• [Exercise brief]:
Restate the listing in full, keeping every word as it is.

### Provided material

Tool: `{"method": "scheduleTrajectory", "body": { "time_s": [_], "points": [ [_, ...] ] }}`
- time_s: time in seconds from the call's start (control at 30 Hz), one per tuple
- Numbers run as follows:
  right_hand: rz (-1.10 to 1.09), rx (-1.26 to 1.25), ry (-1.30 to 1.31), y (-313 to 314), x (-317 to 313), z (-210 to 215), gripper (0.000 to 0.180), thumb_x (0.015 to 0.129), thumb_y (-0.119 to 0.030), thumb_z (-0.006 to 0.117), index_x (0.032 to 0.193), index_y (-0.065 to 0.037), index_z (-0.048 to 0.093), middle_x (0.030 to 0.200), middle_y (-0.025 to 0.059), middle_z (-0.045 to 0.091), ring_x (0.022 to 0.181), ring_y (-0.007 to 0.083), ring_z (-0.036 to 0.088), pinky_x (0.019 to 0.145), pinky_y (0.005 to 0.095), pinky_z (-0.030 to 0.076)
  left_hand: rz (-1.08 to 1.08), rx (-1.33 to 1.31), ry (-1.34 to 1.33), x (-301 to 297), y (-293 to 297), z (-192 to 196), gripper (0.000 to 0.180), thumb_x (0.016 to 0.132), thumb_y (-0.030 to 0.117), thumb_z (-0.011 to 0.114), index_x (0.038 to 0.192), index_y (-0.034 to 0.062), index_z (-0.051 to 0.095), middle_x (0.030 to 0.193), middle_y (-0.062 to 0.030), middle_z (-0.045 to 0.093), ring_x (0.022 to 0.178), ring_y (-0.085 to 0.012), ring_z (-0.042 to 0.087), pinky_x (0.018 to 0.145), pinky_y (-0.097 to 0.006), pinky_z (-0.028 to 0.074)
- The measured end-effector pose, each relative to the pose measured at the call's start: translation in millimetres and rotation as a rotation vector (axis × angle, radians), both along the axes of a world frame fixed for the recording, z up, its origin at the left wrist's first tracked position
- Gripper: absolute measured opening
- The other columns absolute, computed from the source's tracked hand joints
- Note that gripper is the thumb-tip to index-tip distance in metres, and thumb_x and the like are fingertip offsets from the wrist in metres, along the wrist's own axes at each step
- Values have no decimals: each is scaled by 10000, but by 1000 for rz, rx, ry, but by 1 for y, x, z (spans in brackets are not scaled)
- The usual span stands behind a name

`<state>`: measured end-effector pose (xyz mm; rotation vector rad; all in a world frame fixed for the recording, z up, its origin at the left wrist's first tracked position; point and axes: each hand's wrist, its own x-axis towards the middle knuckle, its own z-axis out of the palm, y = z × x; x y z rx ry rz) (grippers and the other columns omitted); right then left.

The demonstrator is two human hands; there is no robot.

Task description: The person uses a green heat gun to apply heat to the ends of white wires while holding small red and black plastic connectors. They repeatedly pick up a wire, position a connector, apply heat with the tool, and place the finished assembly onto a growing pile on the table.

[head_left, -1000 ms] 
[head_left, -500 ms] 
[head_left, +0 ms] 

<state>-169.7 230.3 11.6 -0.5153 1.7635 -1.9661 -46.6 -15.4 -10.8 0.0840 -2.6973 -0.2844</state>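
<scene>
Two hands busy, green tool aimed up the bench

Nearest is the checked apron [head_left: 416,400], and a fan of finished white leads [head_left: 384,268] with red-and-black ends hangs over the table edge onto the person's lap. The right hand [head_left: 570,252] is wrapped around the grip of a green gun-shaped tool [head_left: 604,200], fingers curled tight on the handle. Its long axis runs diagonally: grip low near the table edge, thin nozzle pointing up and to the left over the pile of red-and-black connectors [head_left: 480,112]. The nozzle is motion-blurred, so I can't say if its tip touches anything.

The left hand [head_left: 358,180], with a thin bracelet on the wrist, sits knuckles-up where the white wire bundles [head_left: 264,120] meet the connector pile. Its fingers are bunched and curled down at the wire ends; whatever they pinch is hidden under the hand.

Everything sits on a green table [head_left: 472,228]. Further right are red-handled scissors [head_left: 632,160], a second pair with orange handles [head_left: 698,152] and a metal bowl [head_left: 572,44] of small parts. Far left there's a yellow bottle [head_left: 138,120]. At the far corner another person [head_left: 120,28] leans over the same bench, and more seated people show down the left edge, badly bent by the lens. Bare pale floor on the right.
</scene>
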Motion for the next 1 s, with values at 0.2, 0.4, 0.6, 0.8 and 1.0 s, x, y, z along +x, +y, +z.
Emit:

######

• [Response below]:
Tool: `{"method": "scheduleTrajectory", "body": { "time_s": [_], "points": [ [_, ...] ] }}`
- time_s: time in seconds from the call's start (control at 30 Hz), one per tuple
- Numbers run as follows:
  right_hand: rz (-1.10 to 1.09), rx (-1.26 to 1.25), ry (-1.30 to 1.31), y (-313 to 314), x (-317 to 313), z (-210 to 215), gripper (0.000 to 0.180), thumb_x (0.015 to 0.129), thumb_y (-0.119 to 0.030), thumb_z (-0.006 to 0.117), index_x (0.032 to 0.193), index_y (-0.065 to 0.037), index_z (-0.048 to 0.093), middle_x (0.030 to 0.200), middle_y (-0.025 to 0.059), middle_z (-0.045 to 0.091), ring_x (0.022 to 0.181), ring_y (-0.007 to 0.083), ring_z (-0.036 to 0.088), pinky_x (0.019 to 0.145), pinky_y (0.005 to 0.095), pinky_z (-0.030 to 0.076)
  left_hand: rz (-1.08 to 1.08), rx (-1.33 to 1.31), ry (-1.34 to 1.33), x (-301 to 297), y (-293 to 297), z (-192 to 196), gripper (0.000 to 0.180), thumb_x (0.016 to 0.132), thumb_y (-0.030 to 0.117), thumb_z (-0.011 to 0.114), index_x (0.038 to 0.192), index_y (-0.034 to 0.062), index_z (-0.051 to 0.095), middle_x (0.030 to 0.193), middle_y (-0.062 to 0.030), middle_z (-0.045 to 0.093), ring_x (0.022 to 0.178), ring_y (-0.085 to 0.012), ring_z (-0.042 to 0.087), pinky_x (0.018 to 0.145), pinky_y (-0.097 to 0.006), pinky_z (-0.028 to 0.074)
- The measured end-effector pose, each relative to the pose measured at the call's start: translation in millimetres and rotation as a rotation vector (axis × angle, radians), both along the axes of a world frame fixed for the recording, z up, its origin at the left wrist's first tracked position
- Gripper: absolute measured opening
- The other columns absolute, computed from the source's tracked hand joints
- Note that gripper is the thumb-tip to index-tip distance in metres, and thumb_x and the like are fingertip offsets from the wrist in metres, along the wrist's own axes at each step
- Values have no decimals: each is scaled by 10000, but by 1000 for rz, rx, ry, but by 1 for y, x, z (spans in brackets are not scaled)
- The usual span stands behind a name

`<state>`: measured end-effector pose (xyz mm; rotation vector rad; all in a world frame fixed for the recording, z up, its origin at the left wrist's first tracked position; point and axes: each hand's wrist, its own x-axis towards the middle knuckle, its own z-axis out of the palm, y = z × x; x y z rx ry rz) (grippers and the other columns omitted); right then left.

The demonstrator is two human hands; there is no robot.

Task description: The person uses a green heat gun to apply heat to the ends of white wires while holding small red and black plastic connectors. They repeatedly pick up a wire, position a connector, apply heat with the tool, and place the finished assembly onto a growing pile on the table.

[head_left, -1000 ms] 
[head_left, -500 ms] 
[head_left, +0 ms] 

<state>-169.7 230.3 11.6 -0.5153 1.7635 -1.9661 -46.6 -15.4 -10.8 0.0840 -2.6973 -0.2844</state>
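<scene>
Two hands busy, green tool aimed up the bench

Nearest is the checked apron [head_left: 416,400], and a fan of finished white leads [head_left: 384,268] with red-and-black ends hangs over the table edge onto the person's lap. The right hand [head_left: 570,252] is wrapped around the grip of a green gun-shaped tool [head_left: 604,200], fingers curled tight on the handle. Its long axis runs diagonally: grip low near the table edge, thin nozzle pointing up and to the left over the pile of red-and-black connectors [head_left: 480,112]. The nozzle is motion-blurred, so I can't say if its tip touches anything.

The left hand [head_left: 358,180], with a thin bracelet on the wrist, sits knuckles-up where the white wire bundles [head_left: 264,120] meet the connector pile. Its fingers are bunched and curled down at the wire ends; whatever they pinch is hidden under the hand.

Everything sits on a green table [head_left: 472,228]. Further right are red-handled scissors [head_left: 632,160], a second pair with orange handles [head_left: 698,152] and a metal bowl [head_left: 572,44] of small parts. Far left there's a yellow bottle [head_left: 138,120]. At the far corner another person [head_left: 120,28] leans over the same bench, and more seated people show down the left edge, badly bent by the lens. Bare pale floor on the right.
</scene>
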Motion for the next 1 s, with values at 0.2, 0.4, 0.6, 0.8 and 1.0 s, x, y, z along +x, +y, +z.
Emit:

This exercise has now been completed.